- **ACTION ITEM**: Count the lines that contain the string "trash" in the records beneath, and respond with the number only.

- **RECORDS PROVIDED**:
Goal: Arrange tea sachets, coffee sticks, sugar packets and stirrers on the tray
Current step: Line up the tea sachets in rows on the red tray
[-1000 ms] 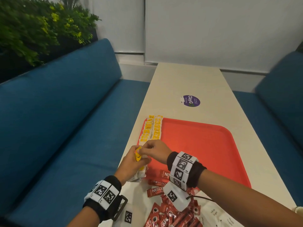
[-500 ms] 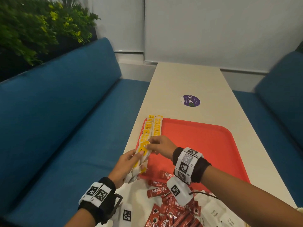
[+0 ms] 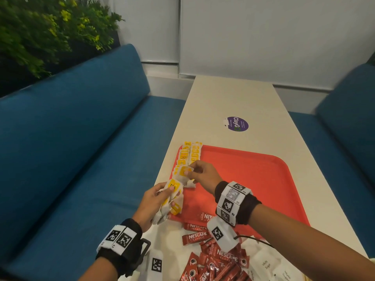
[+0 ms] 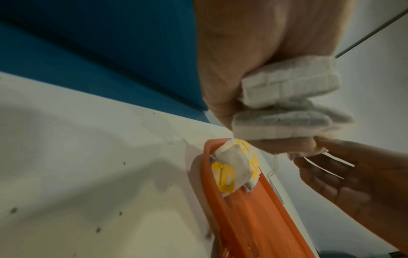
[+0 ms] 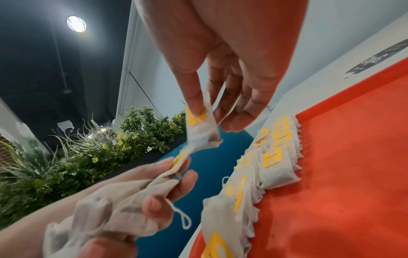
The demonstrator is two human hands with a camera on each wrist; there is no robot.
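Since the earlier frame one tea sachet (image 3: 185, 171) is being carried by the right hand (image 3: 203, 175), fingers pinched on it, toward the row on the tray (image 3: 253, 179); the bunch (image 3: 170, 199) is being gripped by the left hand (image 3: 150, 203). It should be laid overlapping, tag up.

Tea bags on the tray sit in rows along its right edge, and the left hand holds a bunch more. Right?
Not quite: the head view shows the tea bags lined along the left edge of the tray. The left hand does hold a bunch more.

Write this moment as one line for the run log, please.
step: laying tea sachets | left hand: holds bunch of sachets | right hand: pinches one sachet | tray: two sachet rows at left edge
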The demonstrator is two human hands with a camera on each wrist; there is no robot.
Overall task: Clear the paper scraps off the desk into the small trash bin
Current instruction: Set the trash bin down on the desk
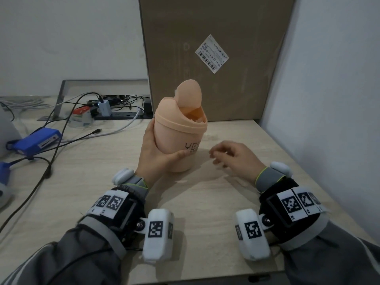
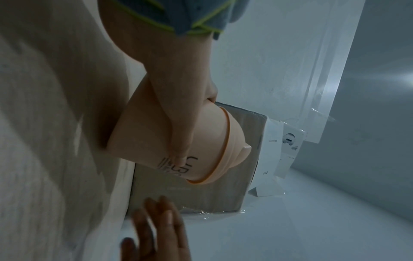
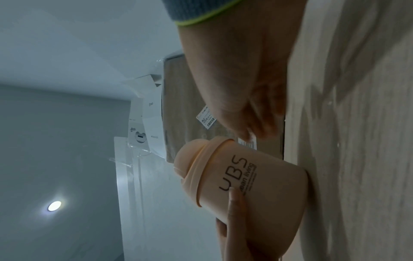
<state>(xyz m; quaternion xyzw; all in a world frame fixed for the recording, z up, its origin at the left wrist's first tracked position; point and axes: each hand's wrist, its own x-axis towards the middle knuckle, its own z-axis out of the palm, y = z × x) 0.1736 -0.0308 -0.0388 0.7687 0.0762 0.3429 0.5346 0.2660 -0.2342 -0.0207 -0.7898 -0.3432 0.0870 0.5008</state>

- **RESULT OF THIS EXERCISE**: 2